Justice Ketanji Brown Jackson made this comparison pointedly during oral arguments. She described two students applying to the university:

“The first applicant says, ‘I’m from North Carolina. My family has been in this area for generations since before the Civil War. I would like you to know that I will be the fifth generation to graduate from the University of North Carolina. … I want to honor my family’s legacy by going to this school.’ The second applicant says, ‘I’m from North Carolina. My family has been in this area for generations, since before the Civil War, but they were slaves and never had a chance to attend this venerable institution. … I want to honor my family legacy by going to this school.’”

The lawyer for Students For Fair Admissions acknowledged that under his argument, the former could have a boost in admission but not the latter. This is clearly not a colorblind policy.

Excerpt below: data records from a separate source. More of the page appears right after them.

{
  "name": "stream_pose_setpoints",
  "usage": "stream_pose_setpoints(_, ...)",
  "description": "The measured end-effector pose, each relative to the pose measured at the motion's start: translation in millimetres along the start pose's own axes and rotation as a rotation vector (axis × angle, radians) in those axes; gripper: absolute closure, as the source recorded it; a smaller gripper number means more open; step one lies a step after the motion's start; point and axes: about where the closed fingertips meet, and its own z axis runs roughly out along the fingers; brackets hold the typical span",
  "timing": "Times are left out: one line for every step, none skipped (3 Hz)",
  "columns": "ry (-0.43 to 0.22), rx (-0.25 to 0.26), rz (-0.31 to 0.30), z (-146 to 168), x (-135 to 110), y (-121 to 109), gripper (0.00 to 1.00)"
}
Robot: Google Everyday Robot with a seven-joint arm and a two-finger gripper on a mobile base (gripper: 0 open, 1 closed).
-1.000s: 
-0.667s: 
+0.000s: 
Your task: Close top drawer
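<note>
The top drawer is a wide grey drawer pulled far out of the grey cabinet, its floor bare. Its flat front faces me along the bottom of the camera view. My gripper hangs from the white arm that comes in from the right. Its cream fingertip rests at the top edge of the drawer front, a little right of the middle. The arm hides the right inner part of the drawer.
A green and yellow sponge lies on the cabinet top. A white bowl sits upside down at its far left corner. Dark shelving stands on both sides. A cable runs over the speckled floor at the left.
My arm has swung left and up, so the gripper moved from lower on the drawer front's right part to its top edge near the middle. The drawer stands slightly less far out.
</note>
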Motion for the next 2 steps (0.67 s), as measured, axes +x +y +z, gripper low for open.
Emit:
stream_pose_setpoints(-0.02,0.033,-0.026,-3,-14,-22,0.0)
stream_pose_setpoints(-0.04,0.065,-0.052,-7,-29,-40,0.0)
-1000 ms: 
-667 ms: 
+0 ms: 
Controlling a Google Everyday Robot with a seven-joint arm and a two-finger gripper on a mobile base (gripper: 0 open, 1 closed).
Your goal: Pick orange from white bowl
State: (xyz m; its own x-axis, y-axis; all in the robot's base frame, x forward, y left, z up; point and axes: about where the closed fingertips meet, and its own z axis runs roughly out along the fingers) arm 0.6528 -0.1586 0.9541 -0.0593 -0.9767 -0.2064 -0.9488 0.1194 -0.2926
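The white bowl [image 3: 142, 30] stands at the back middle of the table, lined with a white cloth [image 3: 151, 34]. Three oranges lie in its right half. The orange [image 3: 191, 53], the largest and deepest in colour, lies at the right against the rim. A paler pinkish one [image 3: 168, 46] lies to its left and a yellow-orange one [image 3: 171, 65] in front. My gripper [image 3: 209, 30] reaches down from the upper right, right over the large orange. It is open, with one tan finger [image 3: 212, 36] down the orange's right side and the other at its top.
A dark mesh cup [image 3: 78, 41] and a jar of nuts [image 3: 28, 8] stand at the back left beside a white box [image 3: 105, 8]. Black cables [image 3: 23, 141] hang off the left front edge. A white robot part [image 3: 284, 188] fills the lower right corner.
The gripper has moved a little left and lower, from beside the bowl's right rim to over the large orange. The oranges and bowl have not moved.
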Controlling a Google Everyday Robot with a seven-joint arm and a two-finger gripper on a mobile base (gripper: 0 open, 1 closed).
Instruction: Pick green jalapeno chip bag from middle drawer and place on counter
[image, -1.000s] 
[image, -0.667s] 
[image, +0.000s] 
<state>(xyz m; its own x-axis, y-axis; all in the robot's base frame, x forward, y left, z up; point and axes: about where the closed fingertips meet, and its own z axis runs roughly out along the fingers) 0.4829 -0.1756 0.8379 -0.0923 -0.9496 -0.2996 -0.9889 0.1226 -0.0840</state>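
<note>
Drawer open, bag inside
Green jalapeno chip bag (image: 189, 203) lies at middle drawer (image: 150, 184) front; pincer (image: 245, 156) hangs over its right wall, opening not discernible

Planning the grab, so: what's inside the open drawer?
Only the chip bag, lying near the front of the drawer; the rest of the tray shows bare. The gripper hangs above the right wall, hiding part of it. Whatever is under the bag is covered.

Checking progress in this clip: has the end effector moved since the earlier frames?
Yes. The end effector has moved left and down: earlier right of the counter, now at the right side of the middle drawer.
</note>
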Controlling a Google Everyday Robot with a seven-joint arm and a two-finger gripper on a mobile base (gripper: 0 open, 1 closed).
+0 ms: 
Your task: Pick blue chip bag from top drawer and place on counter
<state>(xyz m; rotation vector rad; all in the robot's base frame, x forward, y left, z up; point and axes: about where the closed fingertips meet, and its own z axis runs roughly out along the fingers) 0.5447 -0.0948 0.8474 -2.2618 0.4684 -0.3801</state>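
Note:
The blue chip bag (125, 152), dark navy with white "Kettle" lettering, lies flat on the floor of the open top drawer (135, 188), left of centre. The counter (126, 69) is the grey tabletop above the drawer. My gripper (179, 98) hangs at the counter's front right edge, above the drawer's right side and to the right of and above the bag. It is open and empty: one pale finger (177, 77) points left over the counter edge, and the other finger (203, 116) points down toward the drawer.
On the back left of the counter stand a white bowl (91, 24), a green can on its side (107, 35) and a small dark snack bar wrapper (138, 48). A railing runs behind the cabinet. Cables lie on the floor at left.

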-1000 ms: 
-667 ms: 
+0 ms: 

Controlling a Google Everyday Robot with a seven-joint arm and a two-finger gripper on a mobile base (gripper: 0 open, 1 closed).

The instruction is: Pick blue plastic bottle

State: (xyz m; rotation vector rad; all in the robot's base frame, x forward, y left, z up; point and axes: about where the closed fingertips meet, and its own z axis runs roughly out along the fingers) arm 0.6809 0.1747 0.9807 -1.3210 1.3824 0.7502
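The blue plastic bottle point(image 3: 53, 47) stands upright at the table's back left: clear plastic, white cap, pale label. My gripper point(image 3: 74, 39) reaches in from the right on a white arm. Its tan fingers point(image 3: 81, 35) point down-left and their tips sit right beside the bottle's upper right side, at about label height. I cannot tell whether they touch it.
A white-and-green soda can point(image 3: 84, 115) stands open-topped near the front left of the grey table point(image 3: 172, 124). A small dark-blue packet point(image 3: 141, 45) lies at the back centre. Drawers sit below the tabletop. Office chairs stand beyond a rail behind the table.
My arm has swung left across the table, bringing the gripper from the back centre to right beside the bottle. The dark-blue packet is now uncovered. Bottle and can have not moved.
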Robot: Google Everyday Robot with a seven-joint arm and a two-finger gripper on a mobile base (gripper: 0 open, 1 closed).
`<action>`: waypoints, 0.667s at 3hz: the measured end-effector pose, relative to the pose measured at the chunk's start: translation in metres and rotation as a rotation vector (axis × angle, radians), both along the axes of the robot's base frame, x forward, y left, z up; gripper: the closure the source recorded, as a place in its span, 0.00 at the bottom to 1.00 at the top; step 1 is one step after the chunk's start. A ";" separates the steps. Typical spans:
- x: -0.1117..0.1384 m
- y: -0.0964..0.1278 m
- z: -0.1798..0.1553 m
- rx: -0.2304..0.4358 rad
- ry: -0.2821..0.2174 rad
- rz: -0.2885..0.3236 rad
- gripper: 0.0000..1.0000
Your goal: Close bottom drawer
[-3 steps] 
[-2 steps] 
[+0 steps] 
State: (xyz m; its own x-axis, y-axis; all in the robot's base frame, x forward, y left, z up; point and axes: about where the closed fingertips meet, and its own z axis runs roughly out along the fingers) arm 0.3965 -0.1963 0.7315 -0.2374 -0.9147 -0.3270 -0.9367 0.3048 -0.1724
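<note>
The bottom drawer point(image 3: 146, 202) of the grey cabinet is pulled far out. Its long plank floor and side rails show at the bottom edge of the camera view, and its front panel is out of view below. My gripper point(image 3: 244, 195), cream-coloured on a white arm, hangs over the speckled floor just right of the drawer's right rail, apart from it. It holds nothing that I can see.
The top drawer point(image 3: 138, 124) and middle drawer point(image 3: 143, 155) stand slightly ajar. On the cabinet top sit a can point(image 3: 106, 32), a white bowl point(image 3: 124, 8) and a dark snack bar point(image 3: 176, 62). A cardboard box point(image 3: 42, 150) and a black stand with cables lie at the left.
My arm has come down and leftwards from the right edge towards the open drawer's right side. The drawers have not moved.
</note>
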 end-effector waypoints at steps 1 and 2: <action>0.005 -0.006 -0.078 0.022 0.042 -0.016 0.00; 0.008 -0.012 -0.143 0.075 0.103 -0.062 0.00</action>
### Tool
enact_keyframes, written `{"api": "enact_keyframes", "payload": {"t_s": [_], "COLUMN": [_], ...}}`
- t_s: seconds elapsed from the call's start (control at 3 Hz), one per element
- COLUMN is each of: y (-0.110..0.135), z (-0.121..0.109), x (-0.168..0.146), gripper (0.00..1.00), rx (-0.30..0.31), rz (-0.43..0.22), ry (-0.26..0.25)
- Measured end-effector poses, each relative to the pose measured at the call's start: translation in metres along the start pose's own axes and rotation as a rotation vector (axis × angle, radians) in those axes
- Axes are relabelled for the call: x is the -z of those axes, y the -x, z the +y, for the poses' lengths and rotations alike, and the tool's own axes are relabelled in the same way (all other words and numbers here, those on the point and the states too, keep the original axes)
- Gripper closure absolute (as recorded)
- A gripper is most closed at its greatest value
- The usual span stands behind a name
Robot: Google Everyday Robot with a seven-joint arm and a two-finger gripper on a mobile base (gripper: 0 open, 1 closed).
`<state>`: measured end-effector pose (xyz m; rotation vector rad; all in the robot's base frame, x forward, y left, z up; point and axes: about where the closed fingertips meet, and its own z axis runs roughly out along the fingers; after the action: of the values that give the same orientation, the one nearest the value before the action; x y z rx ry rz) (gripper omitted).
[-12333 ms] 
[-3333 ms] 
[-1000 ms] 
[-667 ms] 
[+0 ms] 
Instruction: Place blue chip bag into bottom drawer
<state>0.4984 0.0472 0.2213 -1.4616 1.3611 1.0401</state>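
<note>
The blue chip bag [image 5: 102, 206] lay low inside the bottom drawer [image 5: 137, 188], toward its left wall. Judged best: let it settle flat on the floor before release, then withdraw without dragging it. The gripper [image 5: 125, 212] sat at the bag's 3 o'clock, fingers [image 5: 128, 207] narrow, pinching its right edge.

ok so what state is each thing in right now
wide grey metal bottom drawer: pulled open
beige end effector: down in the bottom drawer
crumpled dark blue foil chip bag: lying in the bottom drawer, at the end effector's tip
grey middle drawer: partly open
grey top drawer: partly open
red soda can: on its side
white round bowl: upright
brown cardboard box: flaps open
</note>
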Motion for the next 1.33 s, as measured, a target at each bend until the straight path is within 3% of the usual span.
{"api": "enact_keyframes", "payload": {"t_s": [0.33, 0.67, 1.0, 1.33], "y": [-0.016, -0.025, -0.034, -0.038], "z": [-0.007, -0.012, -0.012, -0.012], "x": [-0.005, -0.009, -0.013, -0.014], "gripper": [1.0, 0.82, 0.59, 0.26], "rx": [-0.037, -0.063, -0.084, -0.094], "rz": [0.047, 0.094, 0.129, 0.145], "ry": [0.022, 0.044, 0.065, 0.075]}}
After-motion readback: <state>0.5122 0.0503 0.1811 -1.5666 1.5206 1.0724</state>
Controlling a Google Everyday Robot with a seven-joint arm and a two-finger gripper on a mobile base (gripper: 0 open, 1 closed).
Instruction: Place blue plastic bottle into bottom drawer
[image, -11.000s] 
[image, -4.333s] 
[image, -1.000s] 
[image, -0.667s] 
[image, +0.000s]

Another mechanism that gives some white applicants an edge is athletic recruiting. A recent analysis published in the Journal of Higher Education found that well-off white teens have multiple advantages that make them the biggest beneficiaries of athletic recruiting in college admissions. These include access to a wide range of sports in their schools and opportunities to try specific sports, like water polo, golf, fencing, sailing and lacrosse.

Why are universities allowed to continue these practices while affirmative action is so heavily scrutinized? Ironically, because we have laws designed to protect African Americans from racial discrimination.

The 14th Amendment was passed during the Reconstruction era to protect the legal rights of African Americans after slavery was abolished. Nearly a century later, Congress passed the Civil Rights Act of 1964 to prohibit the racial and gender discrimination that had continued. These laws mean that any consideration of race is subject to “strict scrutiny” under the law. So, entities like elite educational institutions that consider race must convince judges that this racial consideration is minimal, and that they have a compelling reason for doing so. These institutions, however, can consider qualities known to be tied to privilege, such as legacy status, ability to pay or athletic skill in sports available only to affluent families.

In other words, laws designed to create racial equity are being used to promote the idea that white people are experiencing racial discrimination. The plaintiffs and their backers say they want to eliminate attention to race — and are using explicitly racial laws to do so.

If race neutrality really is the end goal for critics of affirmative action, they must look further than one policy. But there is a reason they don’t. Even if colleges ended all policies that don’t promote colorblindness — including legacy admissions, athletic recruiting and benefits to children of big donors — those changes would not be enough to compensate for the decrease in Black and Latino representation likely to ensue if affirmative action ends.

And that is surely what the real goal is: to end any and all policies aimed at providing African Americans, Latinos and Native Americans equal opportunity to attend elite colleges.

In an analysis of Harvard admissions data, the plaintiffs’ own economist makes clear that ending practices like legacy admissions reduces, but does not eliminate, the need for attention to race in order to foster a diverse student body. Because considering race helps compensate for advantages held by white applicants stemming from differences in educational opportunities related to residential segregation and wealth, as well as cultural bias among teachers and in standardized tests. 

Affirmative action is a policy that has been proven to help level the playing field between white students and students of color — it fosters higher graduation rates for Black and Latino college students, and leads to greater numbers of Black doctors and other professionals. It also enriches the college experiences of white and Asian American students, many of whom come from schools with few Black and Latino students.

But the plaintiffs don’t seem to want the kind of “neutrality” that could give Black, Latino and Native American students a pathway to financial security and perhaps even to generational wealth. That would disturb the longstanding order of things.